Directions for this task: Whenever a line of the records below contains the word "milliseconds", copy that line.

[Data entries]
--- START ---

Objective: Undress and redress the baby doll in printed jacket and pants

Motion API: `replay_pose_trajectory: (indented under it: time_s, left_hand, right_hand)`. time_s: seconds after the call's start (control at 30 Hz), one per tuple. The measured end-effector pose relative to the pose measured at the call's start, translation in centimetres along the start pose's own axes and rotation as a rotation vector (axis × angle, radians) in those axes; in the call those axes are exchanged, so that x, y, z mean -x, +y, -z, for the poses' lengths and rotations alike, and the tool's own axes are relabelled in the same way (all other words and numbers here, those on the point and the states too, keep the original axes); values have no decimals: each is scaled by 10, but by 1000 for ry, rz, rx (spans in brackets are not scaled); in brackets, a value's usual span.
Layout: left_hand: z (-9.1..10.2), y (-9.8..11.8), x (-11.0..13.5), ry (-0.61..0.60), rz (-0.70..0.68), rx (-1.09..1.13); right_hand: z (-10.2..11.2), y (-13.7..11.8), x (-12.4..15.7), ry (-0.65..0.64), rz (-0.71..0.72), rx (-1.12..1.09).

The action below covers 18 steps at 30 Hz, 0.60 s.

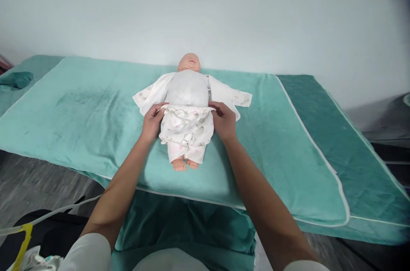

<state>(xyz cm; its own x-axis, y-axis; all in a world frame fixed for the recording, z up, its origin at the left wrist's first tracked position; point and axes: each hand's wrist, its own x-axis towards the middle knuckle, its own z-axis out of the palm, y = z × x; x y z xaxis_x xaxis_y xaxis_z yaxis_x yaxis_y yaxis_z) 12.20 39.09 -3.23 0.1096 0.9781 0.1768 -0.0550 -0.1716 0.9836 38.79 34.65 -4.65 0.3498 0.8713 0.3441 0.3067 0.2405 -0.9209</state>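
A baby doll lies on its back, head toward the wall and bare feet toward me. White patterned baby pants cover its hips and legs. At the left end of the waistband, my left hand pinches the cloth. My right hand grips the waistband's other end in the same way. An open white baby shirt lies under the doll, its sleeves spread to both sides. The doll's torso is pale and uncovered by the shirt's front.
A turquoise cover with white edging lies over a darker green bed against a white wall. At the lower left are a pale tube, a yellow strap and a black item.
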Motion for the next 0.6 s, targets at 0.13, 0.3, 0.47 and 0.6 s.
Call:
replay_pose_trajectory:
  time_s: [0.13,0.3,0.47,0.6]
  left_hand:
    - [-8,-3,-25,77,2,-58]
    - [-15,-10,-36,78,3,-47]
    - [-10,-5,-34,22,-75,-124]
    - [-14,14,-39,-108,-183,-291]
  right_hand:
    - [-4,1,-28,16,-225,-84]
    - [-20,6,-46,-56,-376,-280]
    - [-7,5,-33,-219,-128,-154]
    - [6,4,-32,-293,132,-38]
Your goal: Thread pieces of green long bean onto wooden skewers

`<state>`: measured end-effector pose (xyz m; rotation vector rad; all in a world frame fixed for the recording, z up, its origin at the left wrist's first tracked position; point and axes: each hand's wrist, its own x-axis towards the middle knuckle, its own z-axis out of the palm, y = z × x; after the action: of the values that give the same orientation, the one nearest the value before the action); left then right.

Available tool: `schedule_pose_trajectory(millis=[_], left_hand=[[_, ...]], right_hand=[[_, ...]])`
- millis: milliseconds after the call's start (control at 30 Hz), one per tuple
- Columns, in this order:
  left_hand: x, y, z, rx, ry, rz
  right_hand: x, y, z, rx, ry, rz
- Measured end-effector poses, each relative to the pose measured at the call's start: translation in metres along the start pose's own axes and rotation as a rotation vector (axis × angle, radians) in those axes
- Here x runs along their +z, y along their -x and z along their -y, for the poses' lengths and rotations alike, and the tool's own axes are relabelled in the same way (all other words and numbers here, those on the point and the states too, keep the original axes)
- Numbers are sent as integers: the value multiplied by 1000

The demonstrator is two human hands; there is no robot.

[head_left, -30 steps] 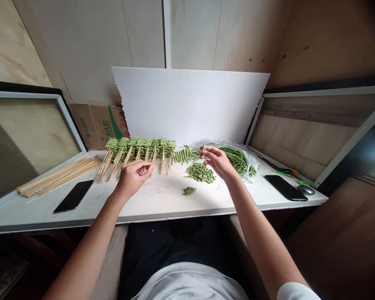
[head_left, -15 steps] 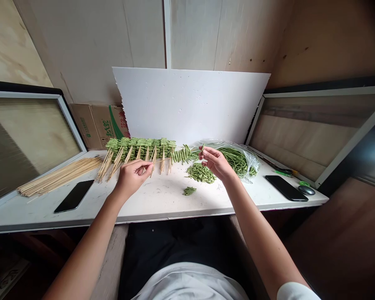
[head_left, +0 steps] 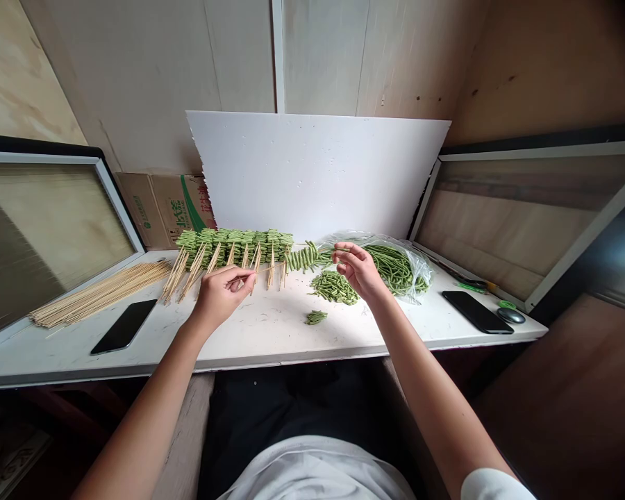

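My left hand (head_left: 221, 295) is closed on the near end of a thin bamboo skewer (head_left: 271, 269) that carries a row of short green bean pieces (head_left: 302, 258) at its far end. My right hand (head_left: 357, 269) is closed in a pinch on a small green bean piece at the tip of that skewer. Just below the right hand lies a pile of cut bean pieces (head_left: 336, 287), with a smaller clump (head_left: 315, 317) nearer to me. A row of finished bean skewers (head_left: 229, 250) lies behind my left hand.
A clear bag of long green beans (head_left: 398, 266) sits right of my hand. Loose bamboo skewers (head_left: 96, 295) and a black phone (head_left: 123, 326) lie at left; a second phone (head_left: 476, 312) and a mouse (head_left: 510, 316) at right. A white foam board (head_left: 317, 170) leans at the back.
My right hand has drawn slightly left and nearer the skewer tip, its fingers closing tighter on the bean piece. The left hand has stayed in place.
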<state>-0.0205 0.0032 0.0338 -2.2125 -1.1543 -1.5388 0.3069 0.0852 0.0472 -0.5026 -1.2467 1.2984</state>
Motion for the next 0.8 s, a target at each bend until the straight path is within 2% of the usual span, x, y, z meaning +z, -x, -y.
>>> schedule_pose_trajectory(millis=[233, 367, 600, 800], left_hand=[[2, 2, 4, -22, 10, 3], [1, 2, 5, -30, 12, 4], [1, 2, 4, -30, 11, -2], [0, 1, 2, -27, 8, -3]], right_hand=[[3, 0, -4, -11, 15, 1], [3, -1, -8, 9, -50, -8], [3, 0, -8, 103, -160, 94], [2, -1, -9, 105, -210, 95]])
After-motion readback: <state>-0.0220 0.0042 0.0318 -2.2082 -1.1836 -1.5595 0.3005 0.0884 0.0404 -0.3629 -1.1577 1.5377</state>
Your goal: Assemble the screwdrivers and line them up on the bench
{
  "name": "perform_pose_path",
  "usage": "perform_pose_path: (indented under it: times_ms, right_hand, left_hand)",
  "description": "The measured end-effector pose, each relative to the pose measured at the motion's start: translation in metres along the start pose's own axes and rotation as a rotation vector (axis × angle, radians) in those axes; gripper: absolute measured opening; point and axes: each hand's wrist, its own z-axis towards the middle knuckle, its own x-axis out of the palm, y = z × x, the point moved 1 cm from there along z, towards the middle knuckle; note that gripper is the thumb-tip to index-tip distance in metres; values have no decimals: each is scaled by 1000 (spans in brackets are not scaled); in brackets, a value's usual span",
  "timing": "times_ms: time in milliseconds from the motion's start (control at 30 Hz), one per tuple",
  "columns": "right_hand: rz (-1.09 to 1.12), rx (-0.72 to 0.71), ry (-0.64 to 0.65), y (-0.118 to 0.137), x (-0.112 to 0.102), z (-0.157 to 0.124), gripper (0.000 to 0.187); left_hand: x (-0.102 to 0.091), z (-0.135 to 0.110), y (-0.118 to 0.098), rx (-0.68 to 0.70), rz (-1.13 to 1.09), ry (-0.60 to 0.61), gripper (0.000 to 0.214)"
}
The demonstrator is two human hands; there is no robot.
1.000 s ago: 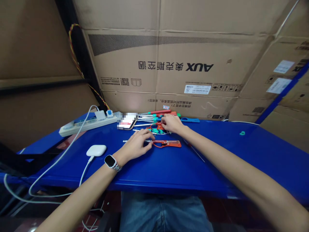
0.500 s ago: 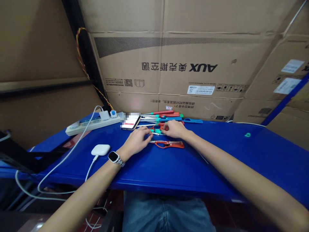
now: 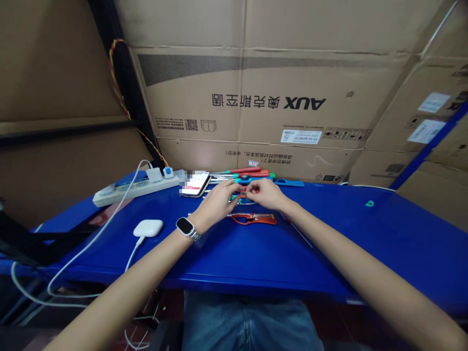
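You are holding both hands low over the middle of the blue table (image 3: 237,258), fingertips nearly meeting. Your left hand (image 3: 221,199) is curving inward, with thumb and fingers standing a little apart, and whether it is gripping anything you cannot tell from here. Your right hand (image 3: 266,194) is pinching its thumb and fingers close together beside an orange part (image 3: 243,195); whether that part is actually in the pinch is too small to tell. Small green pieces (image 3: 232,197) are lying between and beneath your fingers, partly hidden.

Nearer to you, an orange lighter (image 3: 259,219) is lying on its side, its handle pointing right and its metal neck running left beneath your left hand. A thin rod (image 3: 302,236) is lying at a slant by your right forearm. Behind your hands, more lighters (image 3: 248,169) with red, orange and green handles are lying in a pile, and a blue lighter (image 3: 292,183) is resting at its right end.

A phone (image 3: 196,185) is lying left of the pile, near a power strip (image 3: 146,187). A white case (image 3: 148,227) with a cable is sitting closer to you, and a small green clip (image 3: 370,203) is lying well apart on the right.
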Motion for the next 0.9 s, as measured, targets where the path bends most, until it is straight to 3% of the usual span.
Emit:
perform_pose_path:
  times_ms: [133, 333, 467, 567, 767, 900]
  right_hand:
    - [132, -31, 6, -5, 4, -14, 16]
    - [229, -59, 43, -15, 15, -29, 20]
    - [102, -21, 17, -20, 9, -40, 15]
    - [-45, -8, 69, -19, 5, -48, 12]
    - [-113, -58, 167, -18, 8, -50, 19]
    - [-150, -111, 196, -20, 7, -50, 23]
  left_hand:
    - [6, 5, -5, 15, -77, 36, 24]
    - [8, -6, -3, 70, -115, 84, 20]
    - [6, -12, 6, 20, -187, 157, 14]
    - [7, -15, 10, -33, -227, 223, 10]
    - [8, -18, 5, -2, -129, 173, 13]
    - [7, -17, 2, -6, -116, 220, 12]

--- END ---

Reply:
- millis: milliseconds after the call's start (control at 30 Hz), one per tuple
  "timing": "times_ms: time in milliseconds from the motion's start (control at 30 Hz), one per tuple",

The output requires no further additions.